11 killed, 23 wounded in clan war in Zamboanga Sibugay

First posted 08:02am (Mla time) June 28, 2005
By Julie Alipala
Inquirer News Service, Agence France-Presse



ZAMBOANGA CITY – (2ND UPDATE) Eleven people were confirmed killed in a clan war that erupted in a coastal village in Alicia town, Zamboanga Sibugay province, a military official said Tuesday.
Major General Gabriel Habacon of the Army's 1st infantry division said only one male was among the dead victims. "Most of them are women and children," he said.

Habacon said soldiers who helped in the evacuation of the victims counted 23 injured.

An Agence France-Presse report said three women and eight children were shot dead in the attack on Tubig Sina, a coastal village of palm-roofed huts on Mindanao island some 800 kilometers (500 miles) south of Manila, Senior Superintendent Roseller Arrieta, the police chief of Zamboanga Sibugay, province said.

Twenty-three other people were taken to a nearby hospital, where four died of their wounds, the same Agence France-Presse report said.

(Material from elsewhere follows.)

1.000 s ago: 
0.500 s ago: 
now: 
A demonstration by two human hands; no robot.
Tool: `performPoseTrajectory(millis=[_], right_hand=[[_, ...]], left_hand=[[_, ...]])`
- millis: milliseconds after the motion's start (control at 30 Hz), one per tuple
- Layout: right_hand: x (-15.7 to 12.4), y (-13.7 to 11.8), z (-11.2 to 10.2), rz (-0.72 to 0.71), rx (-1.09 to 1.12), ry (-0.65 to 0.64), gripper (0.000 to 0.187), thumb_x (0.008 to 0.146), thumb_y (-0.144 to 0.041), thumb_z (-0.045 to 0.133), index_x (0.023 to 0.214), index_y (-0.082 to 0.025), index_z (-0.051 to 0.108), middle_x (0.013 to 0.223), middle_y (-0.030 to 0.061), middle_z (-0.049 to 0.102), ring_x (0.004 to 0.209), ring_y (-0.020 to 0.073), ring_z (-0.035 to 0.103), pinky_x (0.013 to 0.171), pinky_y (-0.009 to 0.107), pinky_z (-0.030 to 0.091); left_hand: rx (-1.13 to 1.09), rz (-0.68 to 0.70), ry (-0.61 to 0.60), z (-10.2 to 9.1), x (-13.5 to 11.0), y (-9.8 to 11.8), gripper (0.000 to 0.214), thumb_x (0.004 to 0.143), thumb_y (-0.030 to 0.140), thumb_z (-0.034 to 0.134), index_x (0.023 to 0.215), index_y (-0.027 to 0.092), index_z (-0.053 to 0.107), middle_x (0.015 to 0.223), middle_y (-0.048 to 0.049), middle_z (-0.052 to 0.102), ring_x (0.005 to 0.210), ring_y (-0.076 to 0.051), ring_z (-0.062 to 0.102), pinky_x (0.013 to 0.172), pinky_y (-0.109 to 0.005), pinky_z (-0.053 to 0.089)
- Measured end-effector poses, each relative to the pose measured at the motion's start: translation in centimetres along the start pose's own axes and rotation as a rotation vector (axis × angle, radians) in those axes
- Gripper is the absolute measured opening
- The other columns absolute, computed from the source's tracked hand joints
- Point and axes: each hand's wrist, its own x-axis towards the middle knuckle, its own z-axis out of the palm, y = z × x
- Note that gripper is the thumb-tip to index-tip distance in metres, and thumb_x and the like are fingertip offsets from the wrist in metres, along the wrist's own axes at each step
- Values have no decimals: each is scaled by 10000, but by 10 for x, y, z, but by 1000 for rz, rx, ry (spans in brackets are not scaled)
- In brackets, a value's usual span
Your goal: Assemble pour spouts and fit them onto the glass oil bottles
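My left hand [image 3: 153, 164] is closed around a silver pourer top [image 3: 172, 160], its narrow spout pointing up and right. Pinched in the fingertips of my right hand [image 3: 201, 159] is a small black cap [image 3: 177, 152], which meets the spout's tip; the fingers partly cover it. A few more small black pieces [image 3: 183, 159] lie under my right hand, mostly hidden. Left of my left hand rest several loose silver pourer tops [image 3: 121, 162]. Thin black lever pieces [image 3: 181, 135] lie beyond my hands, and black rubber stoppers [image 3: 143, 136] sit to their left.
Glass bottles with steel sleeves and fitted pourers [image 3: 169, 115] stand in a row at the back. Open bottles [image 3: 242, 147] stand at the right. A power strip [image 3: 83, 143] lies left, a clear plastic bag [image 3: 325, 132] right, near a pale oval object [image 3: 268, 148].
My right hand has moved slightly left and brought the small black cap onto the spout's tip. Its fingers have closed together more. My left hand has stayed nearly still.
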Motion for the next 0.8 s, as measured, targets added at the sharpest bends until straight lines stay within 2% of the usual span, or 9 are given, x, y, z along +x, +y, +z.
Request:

The attackers had not been identified and there had been no arrests, said Arrieta.
had monitored a "rido" or blood feud in the village and believe the attackers were motivated by a clan war, Arrieta said in a report to the regional police headquarters here.

The two unidentified families had quarreled over the ownership of a seaweed farm, he said.

The village is made up of Muslims and Christians and the victims were from both religions, he said.

Police officers had been sent to the area.

More than 1,000 incidents related to family feuds have been recorded on Mindanao in the past 75 years, leaving more than 3,000 people dead, according to studies by the US Agency for International Development and the Asia Foundation.

The region is a hotbed of a decades-old Muslim separatist insurgency.